## Task to complete
Nothing in the listing below should change; retype it as is.

★ ★ ★ ★

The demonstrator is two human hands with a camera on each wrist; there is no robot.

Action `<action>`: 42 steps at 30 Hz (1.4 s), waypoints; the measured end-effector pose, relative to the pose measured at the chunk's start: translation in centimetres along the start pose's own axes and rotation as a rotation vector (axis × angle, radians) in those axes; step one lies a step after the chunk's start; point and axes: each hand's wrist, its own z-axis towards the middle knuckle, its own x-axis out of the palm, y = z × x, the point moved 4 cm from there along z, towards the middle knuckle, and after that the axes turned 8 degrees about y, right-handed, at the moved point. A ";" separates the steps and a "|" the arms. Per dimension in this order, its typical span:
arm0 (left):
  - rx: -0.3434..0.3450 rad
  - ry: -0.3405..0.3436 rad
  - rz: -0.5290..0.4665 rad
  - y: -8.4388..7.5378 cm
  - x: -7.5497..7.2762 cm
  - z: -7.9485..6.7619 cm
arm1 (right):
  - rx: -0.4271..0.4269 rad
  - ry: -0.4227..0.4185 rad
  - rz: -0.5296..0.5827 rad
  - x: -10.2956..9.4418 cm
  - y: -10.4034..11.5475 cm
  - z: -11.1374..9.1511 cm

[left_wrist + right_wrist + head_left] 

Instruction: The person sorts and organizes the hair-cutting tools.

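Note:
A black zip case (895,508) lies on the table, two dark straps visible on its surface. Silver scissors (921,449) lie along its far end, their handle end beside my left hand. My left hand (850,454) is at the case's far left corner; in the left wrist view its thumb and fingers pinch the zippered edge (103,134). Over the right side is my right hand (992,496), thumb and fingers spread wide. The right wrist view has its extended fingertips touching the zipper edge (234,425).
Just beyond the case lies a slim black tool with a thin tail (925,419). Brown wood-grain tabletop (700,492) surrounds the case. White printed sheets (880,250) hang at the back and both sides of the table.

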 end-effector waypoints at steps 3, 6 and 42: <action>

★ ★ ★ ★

## Solved exercise
The demonstrator is two human hands with a camera on each wrist; there is no robot.

Action `<action>`: 42 steps at 30 Hz (1.4 s), waypoints; the measured end-effector pose, relative to the pose measured at the chunk's start: translation in centimetres along the start pose's own axes and rotation as a rotation vector (axis × angle, radians) in those axes; step one lies a step after the chunk's start; point and axes: each hand's wrist, its own z-axis towards the middle knuckle, its own x-axis out of the palm, y = z × x, the point moved 4 cm from there along z, towards the middle knuckle, and after that the axes turned 8 degrees about y, right-handed, at the moved point. A ";" separates the steps and a "|" the arms. Per dimension in this order, its typical span:
arm0 (left):
  - rx: -0.3434..0.3450 rad
  - ry: -0.3405..0.3436 rad
  - rz: -0.5290..0.4665 rad
  - y: -8.4388..7.5378 cm
  - x: -7.5497..7.2762 cm
  - z: -7.9485..6.7619 cm
arm1 (right):
  - rx: -0.4271..0.4269 rad
  - ry: -0.4227..0.4185 rad
  - rz: -0.5296..0.5827 rad
  - x: -10.2956..9.4418 cm
  - y: -10.4034..11.5475 cm
  - z: -11.1374..9.1511 cm

[left_wrist + right_wrist + head_left] 

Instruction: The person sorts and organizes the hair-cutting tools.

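Note:
A black zip case (895,508) lies on the table, two dark straps visible on its surface. Silver scissors (921,449) lie along its far end, their handle end beside my left hand. My left hand (850,454) is at the case's far left corner; in the left wrist view its thumb and fingers pinch the zippered edge (103,134). Over the right side is my right hand (992,496), thumb and fingers spread wide. The right wrist view has its extended fingertips touching the zipper edge (234,425).
Just beyond the case lies a slim black tool with a thin tail (925,419). Brown wood-grain tabletop (700,492) surrounds the case. White printed sheets (880,250) hang at the back and both sides of the table.
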
 end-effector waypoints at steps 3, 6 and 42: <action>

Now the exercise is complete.